Dear Northern Sergals,

Whilst your courage in the face of the latest Goblin onslaught was commendable, in particular that of our zweihander squad, a few issues of concern have come to my attention. I am aware that many of you have secondary professions to pass the month long monotony between ambushes, however that does not excuse those of you who are cross-trained as butchers choosing to abandon the battlefield to haul goblin carcasses to the butchers shop, some 80 z-levels away. Whilst your concern for this ever reliable supply of fresh meat and iron for our fortress is commendable, I am sure the remainder of your squad would have appreciated your patience in this regard. You are hereby reassigned to cavern duty.

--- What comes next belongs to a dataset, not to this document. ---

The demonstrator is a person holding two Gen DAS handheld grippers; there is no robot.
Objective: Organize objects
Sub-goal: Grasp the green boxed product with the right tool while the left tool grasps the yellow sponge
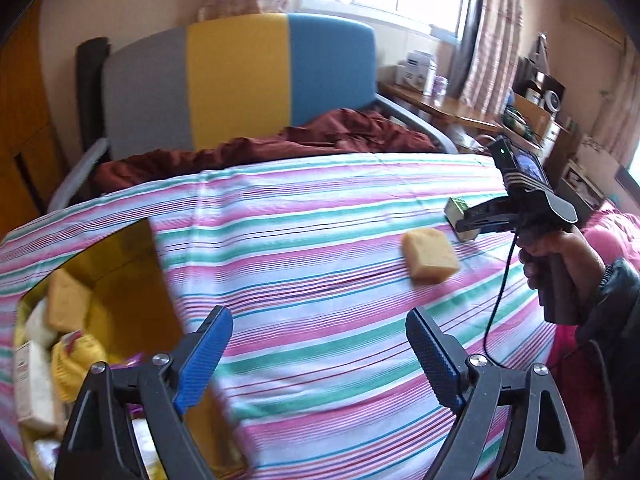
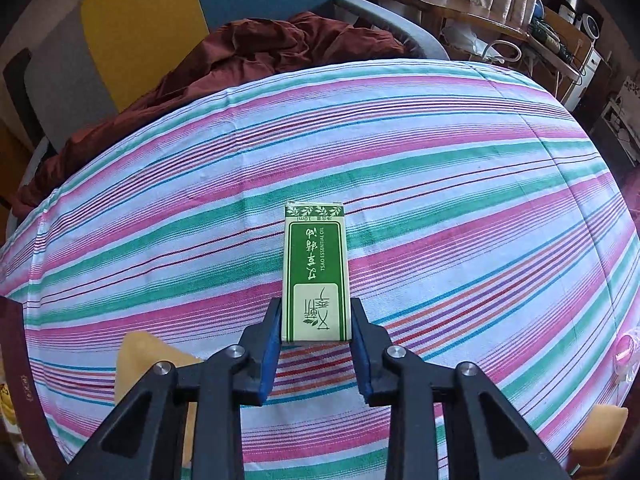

Additionally, I have been informed that a large portion of said meat spoils in the nearby food stockpiles, generating misama that we could all live without. I am forced to question the economy of our haulers in moving the butchered parts out of the shop and leaving them on the bare cavern floor, thus requiring a second job to process them into barrels when delivering them directly to the barrels would be a much more advantagous use of time and energy.

Those of you assigned solely to cleaning and refuse duty would find the task much easier if our hauler's cooperation could be solicited in this regard. If so, perhaps time could be spared in the crafting hall to clean up the pools of blood, vomit and skeletons from the Giant Kea invasion some five years ago. Whilst blood is truely the most holy of fluids, our stonecrafters feel that covering every hard surface in the stuff is a tad excessive.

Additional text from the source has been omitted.